● INSTRUCTIONS TO FOLLOW:
Go through the data below and copy each line where the word "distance" occurs.

(Excerpts from a dataset)
-*-*-

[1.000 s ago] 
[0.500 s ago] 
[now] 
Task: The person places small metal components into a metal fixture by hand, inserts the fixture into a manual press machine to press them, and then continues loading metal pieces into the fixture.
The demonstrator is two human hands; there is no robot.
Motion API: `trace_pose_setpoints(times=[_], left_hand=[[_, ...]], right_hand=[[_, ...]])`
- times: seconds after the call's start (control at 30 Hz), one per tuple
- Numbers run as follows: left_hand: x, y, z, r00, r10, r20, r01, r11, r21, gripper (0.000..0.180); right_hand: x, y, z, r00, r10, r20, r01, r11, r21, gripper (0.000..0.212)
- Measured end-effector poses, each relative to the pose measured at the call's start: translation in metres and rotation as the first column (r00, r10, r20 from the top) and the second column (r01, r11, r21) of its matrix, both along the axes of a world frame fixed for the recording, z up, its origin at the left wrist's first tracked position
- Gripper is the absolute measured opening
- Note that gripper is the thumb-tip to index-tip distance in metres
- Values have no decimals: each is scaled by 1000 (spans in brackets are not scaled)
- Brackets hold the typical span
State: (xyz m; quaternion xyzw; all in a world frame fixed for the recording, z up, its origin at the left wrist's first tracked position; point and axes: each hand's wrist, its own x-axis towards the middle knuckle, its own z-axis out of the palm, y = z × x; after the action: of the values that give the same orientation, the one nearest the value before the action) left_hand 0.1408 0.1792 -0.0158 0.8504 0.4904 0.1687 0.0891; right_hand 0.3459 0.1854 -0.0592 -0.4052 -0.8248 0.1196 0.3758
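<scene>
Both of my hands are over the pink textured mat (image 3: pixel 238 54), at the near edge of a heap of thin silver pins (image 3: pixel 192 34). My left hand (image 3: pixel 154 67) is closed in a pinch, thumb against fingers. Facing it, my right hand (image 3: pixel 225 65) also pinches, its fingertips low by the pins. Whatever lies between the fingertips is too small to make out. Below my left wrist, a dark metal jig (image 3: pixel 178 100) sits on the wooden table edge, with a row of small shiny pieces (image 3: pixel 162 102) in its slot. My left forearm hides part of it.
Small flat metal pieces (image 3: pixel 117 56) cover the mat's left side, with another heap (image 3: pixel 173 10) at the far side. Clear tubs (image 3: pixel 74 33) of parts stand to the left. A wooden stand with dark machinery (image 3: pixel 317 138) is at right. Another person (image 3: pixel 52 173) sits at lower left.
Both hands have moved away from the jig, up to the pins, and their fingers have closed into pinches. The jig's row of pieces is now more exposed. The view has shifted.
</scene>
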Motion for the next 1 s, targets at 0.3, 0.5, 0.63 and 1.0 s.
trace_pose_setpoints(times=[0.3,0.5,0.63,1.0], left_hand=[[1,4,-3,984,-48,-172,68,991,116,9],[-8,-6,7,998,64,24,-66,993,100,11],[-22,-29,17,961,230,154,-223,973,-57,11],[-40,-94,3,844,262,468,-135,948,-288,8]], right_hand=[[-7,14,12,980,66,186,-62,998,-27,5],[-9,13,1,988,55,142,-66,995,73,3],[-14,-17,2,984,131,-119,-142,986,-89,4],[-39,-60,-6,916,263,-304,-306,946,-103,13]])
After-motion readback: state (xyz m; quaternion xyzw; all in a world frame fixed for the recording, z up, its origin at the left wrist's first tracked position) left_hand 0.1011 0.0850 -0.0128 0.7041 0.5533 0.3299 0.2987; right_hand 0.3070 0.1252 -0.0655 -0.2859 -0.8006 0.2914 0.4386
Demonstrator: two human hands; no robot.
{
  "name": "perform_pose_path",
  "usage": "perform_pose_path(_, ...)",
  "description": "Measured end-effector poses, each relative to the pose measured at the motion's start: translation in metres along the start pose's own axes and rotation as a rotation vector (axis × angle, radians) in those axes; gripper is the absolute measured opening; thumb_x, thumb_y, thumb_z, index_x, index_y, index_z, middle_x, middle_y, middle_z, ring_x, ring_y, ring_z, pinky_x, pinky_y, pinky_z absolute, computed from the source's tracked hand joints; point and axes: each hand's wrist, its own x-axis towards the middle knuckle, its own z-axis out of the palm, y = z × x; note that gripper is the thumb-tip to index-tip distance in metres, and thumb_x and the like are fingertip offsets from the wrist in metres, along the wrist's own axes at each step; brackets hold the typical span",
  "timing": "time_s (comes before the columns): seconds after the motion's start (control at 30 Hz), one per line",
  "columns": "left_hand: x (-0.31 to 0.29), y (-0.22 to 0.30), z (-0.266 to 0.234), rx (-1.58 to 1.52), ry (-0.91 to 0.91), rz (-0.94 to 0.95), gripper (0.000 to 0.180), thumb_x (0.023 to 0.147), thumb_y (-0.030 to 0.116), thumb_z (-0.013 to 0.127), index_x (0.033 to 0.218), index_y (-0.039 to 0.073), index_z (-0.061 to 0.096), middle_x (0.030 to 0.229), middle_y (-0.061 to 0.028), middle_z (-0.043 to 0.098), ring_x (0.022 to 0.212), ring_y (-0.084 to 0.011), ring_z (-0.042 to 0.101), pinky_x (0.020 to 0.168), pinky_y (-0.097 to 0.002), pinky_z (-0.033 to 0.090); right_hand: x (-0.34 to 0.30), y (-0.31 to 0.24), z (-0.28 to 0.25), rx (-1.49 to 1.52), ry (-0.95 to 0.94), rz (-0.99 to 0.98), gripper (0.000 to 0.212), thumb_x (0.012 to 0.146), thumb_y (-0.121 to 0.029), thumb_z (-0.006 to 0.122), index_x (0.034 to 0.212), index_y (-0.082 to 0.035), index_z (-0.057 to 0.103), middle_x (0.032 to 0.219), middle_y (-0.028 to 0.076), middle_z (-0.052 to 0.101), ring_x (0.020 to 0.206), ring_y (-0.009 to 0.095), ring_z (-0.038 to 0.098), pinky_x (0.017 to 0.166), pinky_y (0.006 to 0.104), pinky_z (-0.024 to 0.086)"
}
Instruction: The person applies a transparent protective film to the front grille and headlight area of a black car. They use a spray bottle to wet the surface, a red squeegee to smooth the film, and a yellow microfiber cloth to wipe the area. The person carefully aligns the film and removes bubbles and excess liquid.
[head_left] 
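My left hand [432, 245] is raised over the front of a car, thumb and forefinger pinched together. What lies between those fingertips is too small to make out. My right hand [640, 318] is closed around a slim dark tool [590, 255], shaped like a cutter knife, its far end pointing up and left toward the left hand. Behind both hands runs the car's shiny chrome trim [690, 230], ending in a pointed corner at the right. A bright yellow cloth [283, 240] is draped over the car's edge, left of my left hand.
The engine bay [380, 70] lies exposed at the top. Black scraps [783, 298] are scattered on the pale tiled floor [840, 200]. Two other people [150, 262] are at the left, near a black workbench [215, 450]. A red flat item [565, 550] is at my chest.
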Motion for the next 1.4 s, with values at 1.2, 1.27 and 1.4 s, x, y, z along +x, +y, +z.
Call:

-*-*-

● FINAL ANSWER:
- Note that gripper is the thumb-tip to index-tip distance in metres
  "description": "Measured end-effector poses, each relative to the pose measured at the motion's start: translation in metres along the start pose's own axes and rotation as a rotation vector (axis × angle, radians) in those axes; gripper is the absolute measured opening; thumb_x, thumb_y, thumb_z, index_x, index_y, index_z, middle_x, middle_y, middle_z, ring_x, ring_y, ring_z, pinky_x, pinky_y, pinky_z absolute, computed from the source's tracked hand joints; point and axes: each hand's wrist, its own x-axis towards the middle knuckle, its own z-axis out of the palm, y = z × x; note that gripper is the thumb-tip to index-tip distance in metres, and thumb_x and the like are fingertip offsets from the wrist in metres, along the wrist's own axes at each step; brackets hold the typical span",

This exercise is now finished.